The referendum is a battle for the soul of Ireland rather than a fight against abortion, argues Conor Gearty

It is not fully appreciated quite how morally empty are those who would argue that it is necessary to vote Yes in order to protect the lives of Ireland's unborn children. Of course we know that the country is not awash at present with abortion clinics murdering Irish (unborn) citizens. There being nothing to close down, therefore, the referendum will produce no change.

By the same token, it is clear that a vote against is hardly likely to turn Ireland into a child-killing society, despite arguments to the contrary from the usual scare-mongering sources, for whom the rhetoric of terror has worked so well in the past.
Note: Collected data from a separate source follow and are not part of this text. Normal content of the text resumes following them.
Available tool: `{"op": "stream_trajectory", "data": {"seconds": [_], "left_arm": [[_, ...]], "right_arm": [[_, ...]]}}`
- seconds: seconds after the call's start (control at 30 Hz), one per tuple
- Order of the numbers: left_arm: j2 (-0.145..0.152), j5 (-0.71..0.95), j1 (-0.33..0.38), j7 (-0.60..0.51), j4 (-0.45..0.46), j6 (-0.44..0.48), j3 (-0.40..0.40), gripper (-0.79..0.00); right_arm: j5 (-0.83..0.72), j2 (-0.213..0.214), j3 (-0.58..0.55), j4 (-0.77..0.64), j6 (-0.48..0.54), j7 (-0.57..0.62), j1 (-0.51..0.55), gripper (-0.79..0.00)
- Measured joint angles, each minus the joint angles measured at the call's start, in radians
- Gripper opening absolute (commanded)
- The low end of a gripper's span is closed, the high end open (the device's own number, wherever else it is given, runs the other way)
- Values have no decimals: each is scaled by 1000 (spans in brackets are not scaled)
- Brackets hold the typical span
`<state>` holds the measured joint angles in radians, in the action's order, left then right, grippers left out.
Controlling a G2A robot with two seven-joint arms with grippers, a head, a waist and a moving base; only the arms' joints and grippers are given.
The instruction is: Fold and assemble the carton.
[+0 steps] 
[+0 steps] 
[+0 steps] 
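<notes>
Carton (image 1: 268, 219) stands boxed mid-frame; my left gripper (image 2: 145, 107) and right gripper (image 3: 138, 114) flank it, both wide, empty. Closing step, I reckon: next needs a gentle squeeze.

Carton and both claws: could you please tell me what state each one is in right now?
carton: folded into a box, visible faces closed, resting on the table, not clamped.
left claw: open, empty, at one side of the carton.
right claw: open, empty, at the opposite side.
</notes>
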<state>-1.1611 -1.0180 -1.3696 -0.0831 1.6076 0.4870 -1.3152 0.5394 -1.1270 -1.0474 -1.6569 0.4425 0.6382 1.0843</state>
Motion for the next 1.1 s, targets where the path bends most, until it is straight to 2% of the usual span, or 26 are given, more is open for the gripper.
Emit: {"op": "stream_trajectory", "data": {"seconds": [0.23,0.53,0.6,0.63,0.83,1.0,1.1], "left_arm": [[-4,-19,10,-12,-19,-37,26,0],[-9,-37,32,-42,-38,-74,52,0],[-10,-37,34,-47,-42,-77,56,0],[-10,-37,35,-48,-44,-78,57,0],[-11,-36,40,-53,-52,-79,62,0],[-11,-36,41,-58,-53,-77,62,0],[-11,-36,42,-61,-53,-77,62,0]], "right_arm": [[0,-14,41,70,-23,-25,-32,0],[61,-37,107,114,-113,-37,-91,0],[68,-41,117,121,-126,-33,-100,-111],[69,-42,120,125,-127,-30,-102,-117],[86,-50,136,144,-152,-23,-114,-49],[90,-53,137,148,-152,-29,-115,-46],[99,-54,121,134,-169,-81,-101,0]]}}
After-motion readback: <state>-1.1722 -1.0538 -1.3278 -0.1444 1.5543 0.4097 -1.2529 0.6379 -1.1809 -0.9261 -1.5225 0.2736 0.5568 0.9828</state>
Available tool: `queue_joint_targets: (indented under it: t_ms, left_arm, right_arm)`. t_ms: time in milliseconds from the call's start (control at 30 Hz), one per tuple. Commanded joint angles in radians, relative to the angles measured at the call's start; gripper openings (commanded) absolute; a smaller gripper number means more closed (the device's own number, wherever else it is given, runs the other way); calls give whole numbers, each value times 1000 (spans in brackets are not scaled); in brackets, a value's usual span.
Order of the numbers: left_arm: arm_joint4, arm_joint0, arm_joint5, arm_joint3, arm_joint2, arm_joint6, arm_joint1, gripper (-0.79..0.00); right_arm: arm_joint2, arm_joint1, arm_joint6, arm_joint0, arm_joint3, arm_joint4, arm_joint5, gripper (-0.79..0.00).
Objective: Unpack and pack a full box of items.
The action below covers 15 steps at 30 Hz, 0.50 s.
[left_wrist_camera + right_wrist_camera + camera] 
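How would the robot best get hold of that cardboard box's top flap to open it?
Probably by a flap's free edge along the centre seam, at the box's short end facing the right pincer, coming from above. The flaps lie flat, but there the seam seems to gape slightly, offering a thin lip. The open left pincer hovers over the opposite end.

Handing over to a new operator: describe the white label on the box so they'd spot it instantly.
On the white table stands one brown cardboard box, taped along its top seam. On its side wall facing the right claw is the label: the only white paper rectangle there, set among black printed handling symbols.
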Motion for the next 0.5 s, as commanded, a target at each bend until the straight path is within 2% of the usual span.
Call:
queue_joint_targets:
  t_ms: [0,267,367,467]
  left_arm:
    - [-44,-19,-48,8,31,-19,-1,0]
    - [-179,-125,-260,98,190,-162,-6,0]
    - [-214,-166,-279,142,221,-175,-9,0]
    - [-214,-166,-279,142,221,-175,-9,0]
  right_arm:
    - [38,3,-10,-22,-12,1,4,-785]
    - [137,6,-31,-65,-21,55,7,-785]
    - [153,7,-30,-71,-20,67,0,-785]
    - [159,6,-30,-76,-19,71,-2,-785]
The moral scandal is in what those who would vote Yes because of their commitment to the "life" of the unborn would seem nevertheless to be willing to continue to allow: the flow of abortion-related information within the State; the huge traffic in women to Britain to have their "children" killed; and, perhaps worst of all, now to be allowed within the State, the sacrifice of the thousands of unborn children who happen not yet to have implanted themselves in the womb - what a technical point to concede in the face of mass murder!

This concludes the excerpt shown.